What you should do: Repeat every entry in the listing below, exactly.
───── Provided records ─────
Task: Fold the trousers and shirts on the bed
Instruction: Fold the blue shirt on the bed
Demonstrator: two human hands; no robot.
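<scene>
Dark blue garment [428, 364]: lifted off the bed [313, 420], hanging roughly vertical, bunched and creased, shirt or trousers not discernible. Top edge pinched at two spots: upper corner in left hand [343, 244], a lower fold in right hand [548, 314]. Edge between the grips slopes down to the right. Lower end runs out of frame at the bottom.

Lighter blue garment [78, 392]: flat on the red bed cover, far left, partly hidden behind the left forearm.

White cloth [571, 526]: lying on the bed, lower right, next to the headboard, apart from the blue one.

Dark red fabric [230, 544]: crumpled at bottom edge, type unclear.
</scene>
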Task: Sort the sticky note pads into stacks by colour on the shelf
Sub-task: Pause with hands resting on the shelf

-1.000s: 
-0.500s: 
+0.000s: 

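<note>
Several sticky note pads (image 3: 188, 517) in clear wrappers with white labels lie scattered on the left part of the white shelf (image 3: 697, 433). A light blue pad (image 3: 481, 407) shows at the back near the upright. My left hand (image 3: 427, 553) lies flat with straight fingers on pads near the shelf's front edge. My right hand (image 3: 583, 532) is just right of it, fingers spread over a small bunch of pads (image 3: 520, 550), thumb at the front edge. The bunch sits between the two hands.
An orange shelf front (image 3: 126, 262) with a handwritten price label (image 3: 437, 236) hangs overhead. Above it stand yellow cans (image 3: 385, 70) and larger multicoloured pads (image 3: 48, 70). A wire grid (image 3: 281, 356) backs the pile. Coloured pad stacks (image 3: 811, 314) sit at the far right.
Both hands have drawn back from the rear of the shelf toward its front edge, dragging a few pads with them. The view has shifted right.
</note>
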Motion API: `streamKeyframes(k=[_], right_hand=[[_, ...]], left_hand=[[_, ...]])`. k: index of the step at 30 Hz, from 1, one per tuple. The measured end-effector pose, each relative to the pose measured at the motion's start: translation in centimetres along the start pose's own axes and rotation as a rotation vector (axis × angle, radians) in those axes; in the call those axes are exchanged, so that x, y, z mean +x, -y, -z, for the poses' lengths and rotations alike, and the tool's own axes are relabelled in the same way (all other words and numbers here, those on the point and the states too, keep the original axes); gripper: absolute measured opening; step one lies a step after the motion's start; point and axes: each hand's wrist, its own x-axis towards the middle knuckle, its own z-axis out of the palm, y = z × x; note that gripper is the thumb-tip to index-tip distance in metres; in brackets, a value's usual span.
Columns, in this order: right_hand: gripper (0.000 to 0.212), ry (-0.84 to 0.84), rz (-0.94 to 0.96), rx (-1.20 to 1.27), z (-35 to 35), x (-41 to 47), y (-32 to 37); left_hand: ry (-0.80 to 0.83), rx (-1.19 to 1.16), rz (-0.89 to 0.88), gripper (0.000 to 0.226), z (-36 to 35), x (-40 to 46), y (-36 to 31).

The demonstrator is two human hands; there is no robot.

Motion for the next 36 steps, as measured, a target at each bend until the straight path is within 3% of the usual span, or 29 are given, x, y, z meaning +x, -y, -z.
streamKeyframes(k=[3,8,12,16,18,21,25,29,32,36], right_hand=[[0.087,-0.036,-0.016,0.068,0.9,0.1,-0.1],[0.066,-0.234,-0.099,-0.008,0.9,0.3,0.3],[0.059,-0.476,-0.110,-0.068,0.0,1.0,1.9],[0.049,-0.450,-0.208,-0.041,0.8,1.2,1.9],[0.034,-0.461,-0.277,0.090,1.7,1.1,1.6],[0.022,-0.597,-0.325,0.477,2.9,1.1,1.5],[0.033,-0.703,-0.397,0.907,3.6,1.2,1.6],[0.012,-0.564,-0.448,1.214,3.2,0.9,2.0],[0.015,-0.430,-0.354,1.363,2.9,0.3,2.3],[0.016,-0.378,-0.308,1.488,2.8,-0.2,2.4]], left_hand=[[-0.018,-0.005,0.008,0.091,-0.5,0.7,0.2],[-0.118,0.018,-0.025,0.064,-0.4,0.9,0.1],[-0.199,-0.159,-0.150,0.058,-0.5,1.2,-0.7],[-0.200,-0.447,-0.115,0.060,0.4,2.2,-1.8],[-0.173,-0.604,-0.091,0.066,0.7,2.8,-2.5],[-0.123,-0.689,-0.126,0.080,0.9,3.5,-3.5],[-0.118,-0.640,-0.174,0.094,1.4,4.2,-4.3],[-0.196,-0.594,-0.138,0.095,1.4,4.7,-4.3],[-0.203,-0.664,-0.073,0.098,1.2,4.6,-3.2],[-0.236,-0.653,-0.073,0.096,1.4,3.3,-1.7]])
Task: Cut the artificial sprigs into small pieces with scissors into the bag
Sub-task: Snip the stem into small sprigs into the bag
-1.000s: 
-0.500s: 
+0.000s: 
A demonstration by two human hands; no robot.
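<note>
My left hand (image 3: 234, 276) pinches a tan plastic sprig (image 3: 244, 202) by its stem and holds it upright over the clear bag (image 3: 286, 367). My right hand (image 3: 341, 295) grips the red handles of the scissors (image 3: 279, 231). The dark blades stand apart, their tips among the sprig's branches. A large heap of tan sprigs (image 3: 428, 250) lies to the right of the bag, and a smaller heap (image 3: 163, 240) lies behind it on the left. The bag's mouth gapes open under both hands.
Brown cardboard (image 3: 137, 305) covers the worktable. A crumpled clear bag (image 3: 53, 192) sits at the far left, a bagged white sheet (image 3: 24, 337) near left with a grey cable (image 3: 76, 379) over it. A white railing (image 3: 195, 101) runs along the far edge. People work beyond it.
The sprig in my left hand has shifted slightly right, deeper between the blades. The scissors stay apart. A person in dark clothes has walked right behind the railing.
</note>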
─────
Answer:
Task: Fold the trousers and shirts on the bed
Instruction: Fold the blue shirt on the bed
Demonstrator: two human hands; no robot.
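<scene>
Dark blue garment [428, 364]: lifted off the bed [313, 420], hanging roughly vertical, bunched and creased, shirt or trousers not discernible. Top edge pinched at two spots: upper corner in left hand [343, 244], a lower fold in right hand [548, 314]. Edge between the grips slopes down to the right. Lower end runs out of frame at the bottom.

Lighter blue garment [78, 392]: flat on the red bed cover, far left, partly hidden behind the left forearm.

White cloth [571, 526]: lying on the bed, lower right, next to the headboard, apart from the blue one.

Dark red fabric [230, 544]: crumpled at bottom edge, type unclear.
</scene>
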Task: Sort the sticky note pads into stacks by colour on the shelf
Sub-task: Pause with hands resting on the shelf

-1.000s: 
-0.500s: 
+0.000s: 

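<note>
Several sticky note pads (image 3: 188, 517) in clear wrappers with white labels lie scattered on the left part of the white shelf (image 3: 697, 433). A light blue pad (image 3: 481, 407) shows at the back near the upright. My left hand (image 3: 427, 553) lies flat with straight fingers on pads near the shelf's front edge. My right hand (image 3: 583, 532) is just right of it, fingers spread over a small bunch of pads (image 3: 520, 550), thumb at the front edge. The bunch sits between the two hands.
An orange shelf front (image 3: 126, 262) with a handwritten price label (image 3: 437, 236) hangs overhead. Above it stand yellow cans (image 3: 385, 70) and larger multicoloured pads (image 3: 48, 70). A wire grid (image 3: 281, 356) backs the pile. Coloured pad stacks (image 3: 811, 314) sit at the far right.
Both hands have drawn back from the rear of the shelf toward its front edge, dragging a few pads with them. The view has shifted right.
</note>
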Motion API: `streamKeyframes(k=[_], right_hand=[[_, ...]], left_hand=[[_, ...]])`. k: index of the step at 30 Hz, from 1, one per tuple. The measured end-effector pose, each relative to the pose measured at the motion's start: translation in centimetres along the start pose's own axes and rotation as a rotation vector (axis × angle, radians) in those axes; in the call those axes are exchanged, so that x, y, z mean +x, -y, -z, for the poses' lengths and rotations alike, and the tool's own axes are relabelled in the same way (all other words and numbers here, those on the point and the states too, keep the original axes); gripper: absolute measured opening; step one lies a step after the motion's start; point and axes: each hand's wrist, its own x-axis towards the middle knuckle, its own z-axis out of the palm, y = z × x; note that gripper is the thumb-tip to index-tip distance in metres; in brackets, a value's usual span.
Columns, in this order: right_hand: gripper (0.000 to 0.212), ry (-0.84 to 0.84), rz (-0.94 to 0.96), rx (-1.20 to 1.27), z (-35 to 35), x (-41 to 47), y (-32 to 37); left_hand: ry (-0.80 to 0.83), rx (-1.19 to 1.16), rz (-0.89 to 0.88), gripper (0.000 to 0.226), z (-36 to 35), x (-40 to 46), y (-36 to 31).

The demonstrator is two human hands; there is no robot.

Motion for the next 36 steps, as measured, a target at each bend until the straight path is within 3% of the usual span, or 29 are given, x, y, z meaning +x, -y, -z.
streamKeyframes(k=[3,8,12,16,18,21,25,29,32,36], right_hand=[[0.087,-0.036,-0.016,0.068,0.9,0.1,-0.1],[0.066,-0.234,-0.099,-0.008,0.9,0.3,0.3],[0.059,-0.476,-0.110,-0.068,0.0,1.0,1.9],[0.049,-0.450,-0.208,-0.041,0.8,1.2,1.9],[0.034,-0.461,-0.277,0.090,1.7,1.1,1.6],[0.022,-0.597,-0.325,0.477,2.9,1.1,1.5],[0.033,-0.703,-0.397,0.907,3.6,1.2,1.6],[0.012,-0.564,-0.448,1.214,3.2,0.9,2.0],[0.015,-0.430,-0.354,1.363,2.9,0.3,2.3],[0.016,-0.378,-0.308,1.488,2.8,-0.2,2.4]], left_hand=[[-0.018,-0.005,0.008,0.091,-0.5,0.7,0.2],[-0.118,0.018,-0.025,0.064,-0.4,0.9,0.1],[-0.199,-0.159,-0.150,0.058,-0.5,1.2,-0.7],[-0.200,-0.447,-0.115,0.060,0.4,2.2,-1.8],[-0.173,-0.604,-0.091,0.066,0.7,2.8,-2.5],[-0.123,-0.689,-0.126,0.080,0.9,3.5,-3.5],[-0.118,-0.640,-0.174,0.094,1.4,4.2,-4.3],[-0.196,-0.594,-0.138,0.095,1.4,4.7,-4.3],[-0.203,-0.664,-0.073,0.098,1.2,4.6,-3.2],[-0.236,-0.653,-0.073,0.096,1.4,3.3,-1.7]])
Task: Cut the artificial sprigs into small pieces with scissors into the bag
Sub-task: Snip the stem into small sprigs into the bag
-1.000s: 
-0.500s: 
+0.000s: 
A demonstration by two human hands; no robot.
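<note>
My left hand (image 3: 234, 276) pinches a tan plastic sprig (image 3: 244, 202) by its stem and holds it upright over the clear bag (image 3: 286, 367). My right hand (image 3: 341, 295) grips the red handles of the scissors (image 3: 279, 231). The dark blades stand apart, their tips among the sprig's branches. A large heap of tan sprigs (image 3: 428, 250) lies to the right of the bag, and a smaller heap (image 3: 163, 240) lies behind it on the left. The bag's mouth gapes open under both hands.
Brown cardboard (image 3: 137, 305) covers the worktable. A crumpled clear bag (image 3: 53, 192) sits at the far left, a bagged white sheet (image 3: 24, 337) near left with a grey cable (image 3: 76, 379) over it. A white railing (image 3: 195, 101) runs along the far edge. People work beyond it.
The sprig in my left hand has shifted slightly right, deeper between the blades. The scissors stay apart. A person in dark clothes has walked right behind the railing.
</note>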

With this, the exercise is finished.